The Spanish Navy decided to order and deploy short-take-off-and-vertical-landing (STOVL) AV-8S Matadors (AV-8A Harrier) when Dédalo was overhauled. Since the Harriers' downdraft on vertical landing would have damaged the wooden deck, protective metal sheathing was installed on the rear area of the flight deck. The first batch of six AV-8S single-seat and two TAV-8S two-seat aircraft were delivered to the Armada Española throughout 1976. A second batch of four AV-8S aircraft was delivered in 1980. Unlike some carriers used for Harrier operations, a ski jump to assist STOVL takeoff was never installed on Dédalo, limiting the maximum takeoff weight of the Harriers.

She then typically carried an air group of eight AV-8S fighters, four Sea King ASW helicopters, and four AB 212ASW Twin Hueys although Sikorsky S-55/CH-19s, AH-1 Cobras, and other specialized helicopters from the Spanish army, air force, and navy flew from her flight deck.
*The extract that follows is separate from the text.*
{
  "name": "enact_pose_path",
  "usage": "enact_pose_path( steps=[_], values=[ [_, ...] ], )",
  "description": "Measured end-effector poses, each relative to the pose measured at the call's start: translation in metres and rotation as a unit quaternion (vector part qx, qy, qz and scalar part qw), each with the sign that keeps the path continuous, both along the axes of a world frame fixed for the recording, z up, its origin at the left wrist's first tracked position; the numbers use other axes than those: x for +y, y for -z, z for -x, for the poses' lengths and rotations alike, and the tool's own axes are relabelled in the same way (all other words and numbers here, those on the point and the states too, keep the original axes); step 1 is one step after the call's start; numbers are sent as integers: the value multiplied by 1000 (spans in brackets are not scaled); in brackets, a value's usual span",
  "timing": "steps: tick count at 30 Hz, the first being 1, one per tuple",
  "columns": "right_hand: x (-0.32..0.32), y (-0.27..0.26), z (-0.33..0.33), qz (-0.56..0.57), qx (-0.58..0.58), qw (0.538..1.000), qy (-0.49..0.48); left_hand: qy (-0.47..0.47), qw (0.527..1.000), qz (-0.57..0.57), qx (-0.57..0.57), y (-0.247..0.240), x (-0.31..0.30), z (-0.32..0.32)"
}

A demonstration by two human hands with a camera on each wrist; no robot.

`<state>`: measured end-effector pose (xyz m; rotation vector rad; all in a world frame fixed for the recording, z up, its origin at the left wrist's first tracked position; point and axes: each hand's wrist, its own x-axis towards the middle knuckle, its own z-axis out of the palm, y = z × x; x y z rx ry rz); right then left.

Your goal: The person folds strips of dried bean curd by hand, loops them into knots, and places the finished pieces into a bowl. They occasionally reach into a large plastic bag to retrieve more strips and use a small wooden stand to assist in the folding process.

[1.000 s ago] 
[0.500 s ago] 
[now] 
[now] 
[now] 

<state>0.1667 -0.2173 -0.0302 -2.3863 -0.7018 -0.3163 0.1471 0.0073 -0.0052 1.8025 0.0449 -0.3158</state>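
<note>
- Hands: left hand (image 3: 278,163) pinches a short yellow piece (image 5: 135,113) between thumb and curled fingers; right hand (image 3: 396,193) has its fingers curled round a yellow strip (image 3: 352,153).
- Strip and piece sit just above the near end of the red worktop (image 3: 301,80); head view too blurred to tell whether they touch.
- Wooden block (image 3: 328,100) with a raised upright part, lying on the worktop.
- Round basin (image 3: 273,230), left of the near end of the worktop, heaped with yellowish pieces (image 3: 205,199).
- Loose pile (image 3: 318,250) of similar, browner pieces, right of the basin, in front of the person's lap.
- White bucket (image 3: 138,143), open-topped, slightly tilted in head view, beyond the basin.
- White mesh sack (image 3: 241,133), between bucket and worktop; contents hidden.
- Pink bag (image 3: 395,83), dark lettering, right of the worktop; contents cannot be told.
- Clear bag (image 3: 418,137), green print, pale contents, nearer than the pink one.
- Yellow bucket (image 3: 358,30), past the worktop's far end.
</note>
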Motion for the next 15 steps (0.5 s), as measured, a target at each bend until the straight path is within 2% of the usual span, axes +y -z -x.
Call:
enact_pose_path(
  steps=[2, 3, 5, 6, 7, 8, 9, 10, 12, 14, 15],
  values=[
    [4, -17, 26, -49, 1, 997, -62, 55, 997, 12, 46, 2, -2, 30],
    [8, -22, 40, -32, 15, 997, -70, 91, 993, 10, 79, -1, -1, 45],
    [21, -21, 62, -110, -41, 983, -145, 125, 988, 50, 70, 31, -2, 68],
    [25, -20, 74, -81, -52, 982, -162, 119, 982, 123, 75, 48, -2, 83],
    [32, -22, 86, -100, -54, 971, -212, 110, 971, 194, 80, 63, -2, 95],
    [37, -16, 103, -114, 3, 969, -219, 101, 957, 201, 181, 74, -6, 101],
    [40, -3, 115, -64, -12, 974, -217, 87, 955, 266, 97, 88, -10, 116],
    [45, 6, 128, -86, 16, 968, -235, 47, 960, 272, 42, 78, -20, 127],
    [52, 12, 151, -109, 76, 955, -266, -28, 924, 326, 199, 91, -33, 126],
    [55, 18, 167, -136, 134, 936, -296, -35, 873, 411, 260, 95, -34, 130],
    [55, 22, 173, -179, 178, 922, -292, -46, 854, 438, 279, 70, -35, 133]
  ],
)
During her Spanish service, Dédalo logged 1,650 days' steaming, covering 300000 nmi, registering 30,000 landings and takeoffs, losing an AV-8A and three AB 212ASW helicopters to accidents.

==Disposal==
Replaced by the Spanish-built S/VTOL carrier Príncipe de Asturias in 1988, the Dédalo was struck by the Spanish Navy in August 1989, and she was given to a private organization in the U.S. for use as a museum ship. However, that private organization was unable to pay its creditors, and on 10 September 1999, the ship was auctioned off by the United States Marshals Service to Sabe Marine Salvage of Rockport, Texas. The scrapping of the hulk was completed in 2002.